David R. Croteau (Ph.D., Boston College, 1993)

Lafayette Hall, room 307
Tel.: (804) 828-6464
E-mail:
dcroteau@saturn.vcu.edu
Personal Web:
http://saturn.vcu.edu/~dcroteau

Specialty Areas

Mass media, social movements, class/inequality


Biographical Sketch

David Croteau received his undergraduate education at Brandeis University, where he double-majored in Sociology and English and American Literature. After graduation, he moved to New York City to join the staff of a national peace and justice organization where he worked for several years. He went on to receive his graduate training at Boston College where he took part in the sociology department's program on "Social Economy and Social Justice." He has worked at VCU since 1994. David's teaching and research interests include social movements, mass media, and class/inequality. Recently, he has regularly taught a mass media course (SOCY 370), a social movements class (SOCY 310), and a course on class and inequality (SOCY 321).
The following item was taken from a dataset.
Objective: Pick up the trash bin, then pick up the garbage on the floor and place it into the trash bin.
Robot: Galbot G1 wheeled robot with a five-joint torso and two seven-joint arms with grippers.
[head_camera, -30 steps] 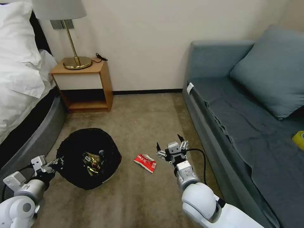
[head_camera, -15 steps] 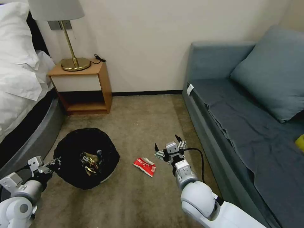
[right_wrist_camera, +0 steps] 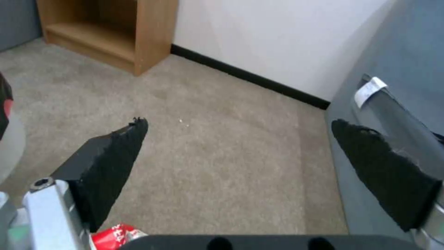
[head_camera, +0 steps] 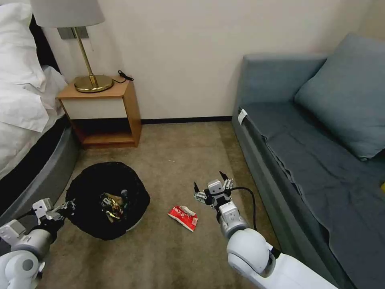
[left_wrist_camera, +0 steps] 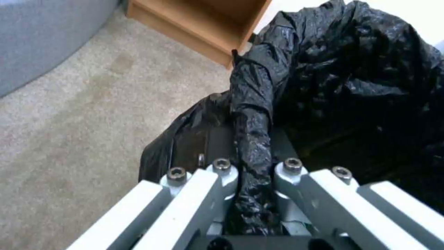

At the graduate level he has recently taught social movements (SOCY 691), stratification (SOCY 613), and research methods (SOCY 601).

David taught the department's first service-learning course in 1998 and it's first graduate research practicum during the 1999-2000 academic year. David's writing has been aimed at scholarly, student, and popular audiences. In addition to articles and research reports, he is the author/co-author of five books or monographs: The Business of Media: Corporate Media and the Public Interest (2001); Media/Society: Industries, Images, and Audiences (2nd edition, 2000); "The Political Diversity of Public Television: Polysemy, the Public Sphere, and the Conservative Critique of PBS." (Journalism & Mass Communication Monographs, 157, June 1996); Politics and the Class Divide: Working People and the Middle Class Left (1995); By Invitation Only: How the Media Limit Political Debate (1994). His interest in engaged scholarship has led to several research efforts in collaboration with Fairness and Accuracy in Reporting (FAIR), a New York-based media watchdog group. He also operates a listserv for labor researchers and union activists, and volunteers for the Richmond Coalition for a Living Wage. David grew up in a blue-collar family in a small New Hampshire paper mill town near the Canadian border. He loves a wide variety of music (especially the blues), enjoys good hockey, and is slowly teaching himself some woodworking.